Apesar das dificuldades, a comunidade também ficou conhecida pela mobilização constante dos moradores em busca do direito à moradia digna.

Ao longo dos anos, famílias participaram de reuniões, negociações com o poder público e reivindicações para conseguir uma solução definitiva para o assentamento.

A situação ganhou contornos ainda mais dramáticos em dezembro de 2023, quando um incêndio de grandes proporções destruiu mais de 80 barracos da comunidade.

As chamas se espalharam rapidamente e atingiram cerca de 187 famílias, que perderam casas, móveis, documentos e praticamente todos os seus pertences.

Na ocasião, moradores relataram que o fogo começou por volta das 11h20 e tentaram conter as chamas utilizando baldes e mangueiras, mas não conseguiram impedir que o incêndio consumisse grande parte da favela.

Equipes do Corpo de Bombeiros mobilizaram quatro viaturas, além de uma unidade do Serviço de Atendimento Móvel de Urgência (Samu). Caminhões-pipa também foram enviados para reforçar o combate ao fogo em meio ao forte calor registrado naquele dia.
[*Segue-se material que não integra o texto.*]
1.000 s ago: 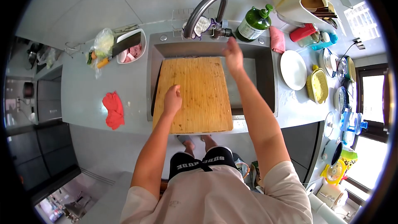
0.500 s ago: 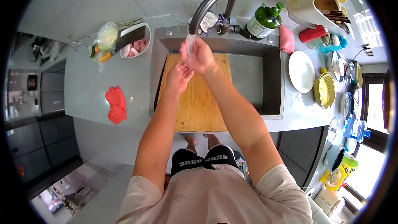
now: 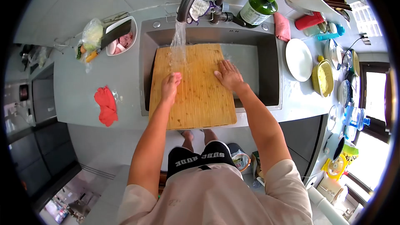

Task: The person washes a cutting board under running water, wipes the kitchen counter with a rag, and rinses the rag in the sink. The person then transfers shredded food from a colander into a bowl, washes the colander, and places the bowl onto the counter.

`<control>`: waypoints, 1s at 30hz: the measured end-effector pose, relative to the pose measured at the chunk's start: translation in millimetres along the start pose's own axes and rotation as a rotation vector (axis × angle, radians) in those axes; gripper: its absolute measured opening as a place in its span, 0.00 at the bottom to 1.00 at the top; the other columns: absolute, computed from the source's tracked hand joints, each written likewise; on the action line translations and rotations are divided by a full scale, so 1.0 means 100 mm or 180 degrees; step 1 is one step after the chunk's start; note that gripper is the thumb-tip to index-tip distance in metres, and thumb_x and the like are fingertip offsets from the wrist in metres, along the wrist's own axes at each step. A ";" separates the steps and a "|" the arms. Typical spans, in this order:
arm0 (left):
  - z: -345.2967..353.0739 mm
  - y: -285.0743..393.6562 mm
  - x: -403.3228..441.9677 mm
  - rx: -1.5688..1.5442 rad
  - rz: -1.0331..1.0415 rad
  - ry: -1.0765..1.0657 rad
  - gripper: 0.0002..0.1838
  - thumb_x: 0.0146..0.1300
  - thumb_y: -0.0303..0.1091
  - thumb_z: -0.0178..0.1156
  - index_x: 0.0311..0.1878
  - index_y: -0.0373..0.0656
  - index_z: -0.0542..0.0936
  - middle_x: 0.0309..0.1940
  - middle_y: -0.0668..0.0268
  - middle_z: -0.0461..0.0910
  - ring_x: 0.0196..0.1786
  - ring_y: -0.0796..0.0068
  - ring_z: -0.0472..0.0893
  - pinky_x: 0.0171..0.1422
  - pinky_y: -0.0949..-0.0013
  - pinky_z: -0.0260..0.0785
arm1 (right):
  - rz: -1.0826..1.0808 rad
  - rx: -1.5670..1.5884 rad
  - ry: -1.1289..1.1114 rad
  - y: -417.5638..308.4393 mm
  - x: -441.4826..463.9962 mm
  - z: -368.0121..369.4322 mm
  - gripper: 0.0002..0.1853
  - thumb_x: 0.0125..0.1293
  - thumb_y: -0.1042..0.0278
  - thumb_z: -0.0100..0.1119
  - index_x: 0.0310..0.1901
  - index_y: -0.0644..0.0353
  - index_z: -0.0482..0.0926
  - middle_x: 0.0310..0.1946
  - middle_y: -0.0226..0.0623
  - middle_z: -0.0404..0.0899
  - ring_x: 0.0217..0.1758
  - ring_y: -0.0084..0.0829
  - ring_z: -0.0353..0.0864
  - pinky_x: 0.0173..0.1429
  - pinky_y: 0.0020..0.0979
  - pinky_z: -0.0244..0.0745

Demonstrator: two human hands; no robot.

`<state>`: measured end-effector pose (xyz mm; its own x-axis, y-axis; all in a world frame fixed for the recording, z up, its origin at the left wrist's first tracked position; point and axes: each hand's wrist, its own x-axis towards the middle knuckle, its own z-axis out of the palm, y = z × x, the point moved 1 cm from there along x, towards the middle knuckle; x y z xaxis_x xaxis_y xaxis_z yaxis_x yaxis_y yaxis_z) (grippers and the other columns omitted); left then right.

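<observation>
A wooden cutting board (image 3: 196, 104) lies across the left part of the steel sink (image 3: 273, 71), its near end over the counter's front edge. Water pours from the curved faucet (image 3: 192, 1) onto the board's far left part. My left hand (image 3: 170, 86) is over the board just below the stream, fingers curled in and nothing visible in them. At the board's right edge, my right hand (image 3: 230, 76) is flat with fingers extended, partly over the sink basin; it holds nothing.
Left on the counter are a red cloth (image 3: 106, 106), a white container of meat (image 3: 132, 37) with a cleaver (image 3: 116, 33) across it, and bagged vegetables (image 3: 92, 33). A green pump bottle (image 3: 257, 10), pink cloth (image 3: 282, 27), white plate (image 3: 298, 60) and yellow basket (image 3: 323, 79) stand right.
Both hands have left the water stream and come down to the board, the right one moving rightward to its edge. The board has shifted and turned slightly. Water now falls onto the board.
</observation>
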<state>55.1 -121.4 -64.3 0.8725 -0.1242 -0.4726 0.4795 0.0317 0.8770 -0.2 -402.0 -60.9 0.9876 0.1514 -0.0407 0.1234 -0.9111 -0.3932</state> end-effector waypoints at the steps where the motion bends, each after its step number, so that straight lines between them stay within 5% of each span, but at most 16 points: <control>1: -0.02 -0.03 0.00 -0.0040 0.0046 0.0100 0.24 0.88 0.45 0.49 0.59 0.31 0.83 0.54 0.56 0.87 0.58 0.67 0.85 0.68 0.61 0.77 | 0.0403 -0.0227 0.0233 0.02 0.02 0.00 0.38 0.80 0.38 0.52 0.74 0.66 0.74 0.79 0.52 0.68 0.85 0.48 0.62 0.89 0.42 0.53; 5: 0.04 -0.06 0.00 0.0227 0.0422 0.0493 0.24 0.88 0.46 0.49 0.61 0.32 0.83 0.55 0.56 0.87 0.59 0.65 0.85 0.68 0.61 0.77 | -0.0711 0.0664 -0.0953 -0.73 -0.01 -0.12 0.40 0.81 0.37 0.49 0.78 0.65 0.69 0.81 0.51 0.66 0.87 0.45 0.59 0.90 0.42 0.50; 7: 0.09 0.03 -0.06 0.0614 0.0287 0.0720 0.23 0.88 0.43 0.49 0.62 0.30 0.81 0.58 0.54 0.85 0.63 0.64 0.83 0.71 0.60 0.76 | -0.0312 0.0057 -0.0876 -0.56 0.17 0.02 0.38 0.81 0.38 0.48 0.78 0.60 0.71 0.80 0.50 0.67 0.87 0.45 0.59 0.90 0.41 0.49; 9: 0.03 -0.04 -0.04 0.1025 0.0410 0.0746 0.22 0.88 0.41 0.48 0.63 0.31 0.81 0.58 0.54 0.85 0.63 0.62 0.83 0.71 0.60 0.75 | 0.1291 0.0293 -0.1151 0.02 0.51 -0.02 0.37 0.81 0.37 0.47 0.77 0.60 0.72 0.81 0.49 0.67 0.87 0.44 0.58 0.90 0.42 0.49; 10: -0.01 -0.04 -0.02 0.1442 0.0540 0.0748 0.21 0.88 0.40 0.48 0.63 0.33 0.81 0.59 0.54 0.86 0.64 0.61 0.83 0.71 0.59 0.75 | 0.1267 0.0305 -0.1159 -0.03 0.56 -0.01 0.37 0.81 0.37 0.47 0.77 0.60 0.72 0.81 0.49 0.67 0.87 0.44 0.58 0.90 0.42 0.49; 11: -0.04 -0.05 -0.01 0.1455 0.0521 0.0756 0.21 0.88 0.40 0.48 0.63 0.33 0.81 0.59 0.54 0.86 0.64 0.61 0.83 0.71 0.59 0.75 | 0.0611 -0.0738 -0.1092 -0.11 0.56 -0.01 0.37 0.81 0.38 0.48 0.76 0.62 0.72 0.81 0.49 0.66 0.87 0.45 0.58 0.89 0.43 0.49; 13: -0.02 0.03 0.01 0.2141 0.0883 0.1100 0.20 0.87 0.38 0.47 0.65 0.35 0.80 0.62 0.48 0.85 0.63 0.50 0.84 0.69 0.56 0.75 | 0.0265 -0.0324 -0.0421 -0.47 0.56 0.08 0.37 0.81 0.39 0.48 0.76 0.65 0.72 0.82 0.50 0.65 0.88 0.45 0.57 0.89 0.44 0.49; 16: -0.01 0.04 0.11 0.2210 0.1183 0.1279 0.18 0.85 0.33 0.48 0.67 0.36 0.79 0.62 0.48 0.85 0.65 0.50 0.84 0.69 0.56 0.75 | -0.0738 0.0466 -0.0914 -0.86 0.50 0.24 0.37 0.81 0.41 0.47 0.77 0.66 0.68 0.82 0.54 0.63 0.89 0.47 0.55 0.91 0.45 0.47; 18: -0.11 0.04 0.09 0.2183 0.1241 0.1312 0.17 0.84 0.30 0.48 0.68 0.37 0.79 0.62 0.49 0.85 0.65 0.51 0.84 0.69 0.57 0.75 | -0.0271 0.0035 -0.1420 -0.56 0.74 0.21 0.37 0.82 0.43 0.45 0.79 0.66 0.65 0.83 0.51 0.61 0.89 0.46 0.53 0.91 0.42 0.46; 21: -0.20 -0.03 0.18 0.1998 0.1365 0.1388 0.17 0.83 0.26 0.49 0.67 0.37 0.79 0.59 0.50 0.86 0.62 0.54 0.85 0.68 0.58 0.76 | 0.1980 0.0252 -0.0635 0.34 0.97 0.26 0.35 0.81 0.46 0.51 0.77 0.66 0.69 0.82 0.49 0.65 0.87 0.44 0.59 0.89 0.40 0.51; 24: -0.32 -0.25 0.30 0.1497 0.1249 0.1313 0.14 0.82 0.27 0.51 0.64 0.35 0.80 0.54 0.55 0.86 0.57 0.61 0.86 0.66 0.62 0.77 | 0.1485 -0.0881 -0.0094 0.43 1.02 0.40 0.30 0.80 0.54 0.56 0.75 0.66 0.71 0.74 0.49 0.75 0.80 0.45 0.71 0.84 0.39 0.63; 26: -0.33 -0.22 0.30 0.1131 0.1132 0.1249 0.13 0.82 0.28 0.53 0.62 0.34 0.81 0.52 0.57 0.86 0.54 0.65 0.86 0.65 0.64 0.78 | 0.1887 0.2707 -0.0398 -0.43 1.18 0.04 0.19 0.83 0.60 0.51 0.64 0.65 0.77 0.58 0.43 0.83 0.63 0.41 0.83 0.69 0.38 0.79; 28: -0.25 -0.04 0.21 0.0046 0.0794 0.0891 0.14 0.84 0.35 0.55 0.58 0.32 0.82 0.49 0.61 0.85 0.51 0.70 0.85 0.63 0.65 0.79 | 0.2561 0.6045 0.0151 -0.85 1.41 0.20 0.15 0.83 0.60 0.51 0.55 0.63 0.81 0.45 0.39 0.86 0.48 0.38 0.88 0.57 0.39 0.86; 29: -0.26 0.03 0.17 0.0051 0.0800 0.0916 0.14 0.84 0.35 0.55 0.58 0.32 0.82 0.49 0.61 0.85 0.51 0.70 0.85 0.63 0.65 0.79 | 0.2550 0.6053 0.0122 -0.92 1.48 0.23 0.15 0.83 0.60 0.51 0.55 0.63 0.81 0.45 0.39 0.86 0.48 0.38 0.88 0.57 0.39 0.86; 30: -0.27 0.06 0.16 -0.0149 0.0717 0.0864 0.17 0.85 0.38 0.54 0.57 0.31 0.82 0.50 0.60 0.85 0.51 0.69 0.85 0.62 0.65 0.79 | 0.2211 0.7094 -0.0054 -0.97 1.58 0.28 0.16 0.82 0.57 0.54 0.52 0.64 0.83 0.44 0.42 0.87 0.47 0.38 0.88 0.56 0.40 0.85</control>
<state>74.1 -96.2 -68.9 0.9469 0.1590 -0.2793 0.2706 0.0746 0.9598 141.4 -278.9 -55.3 0.8178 0.1298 -0.5607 -0.3755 0.8586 -0.3490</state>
As causas do incêndio nunca foram oficialmente confirmadas, mas uma das hipóteses levantadas durante as primeiras apurações foi a de um curto-circuito.

Reassentamento trouxe esperança às famílias

Pouco mais de sete meses após a tragédia, teve início a entrega dos contratos das novas moradias destinadas às famílias atingidas pelo incêndio. O Jardim Talismã foi um dos primeiros loteamentos a receber os beneficiários.

Na época, as primeiras unidades habitacionais começaram a ser entregues enquanto outras permaneciam em construção. O processo marcou o início de uma nova etapa para dezenas de famílias que aguardavam havia anos por uma moradia regularizada.

O reassentamento foi posteriormente ampliado para outros empreendimentos, incluindo os loteamentos José Tavares, Oscar Salazar e Iguatemi I e II, formando o conjunto de áreas que hoje recebe o acompanhamento permanente da EMHA.

Fiscalização busca preservar política habitacional

O objetivo das visitas não é apenas identificar irregularidades, mas preservar uma política pública construída para atender famílias em situação de vulnerabilidade social.

Durante o mutirão, moradores receberam notificações e orientações sobre o cumprimento das cláusulas dos contratos habitacionais. Foto: Gerson Oliveira/Correio do Estado.

A ocupação efetiva das moradias, o cumprimento dos contratos e o combate à comercialização irregular são considerados fundamentais para garantir que os imóveis continuem atendendo quem realmente necessita.

O mutirão desta quarta-feira terá como ponto de concentração o loteamento Iguatemi II, no cruzamento da Rua Pacajús com a Rua Júlio Baís, a partir das 13h30, enquanto equipes atuarão simultaneamente nos demais empreendimentos destinados às famílias da antiga Comunidade Mandela.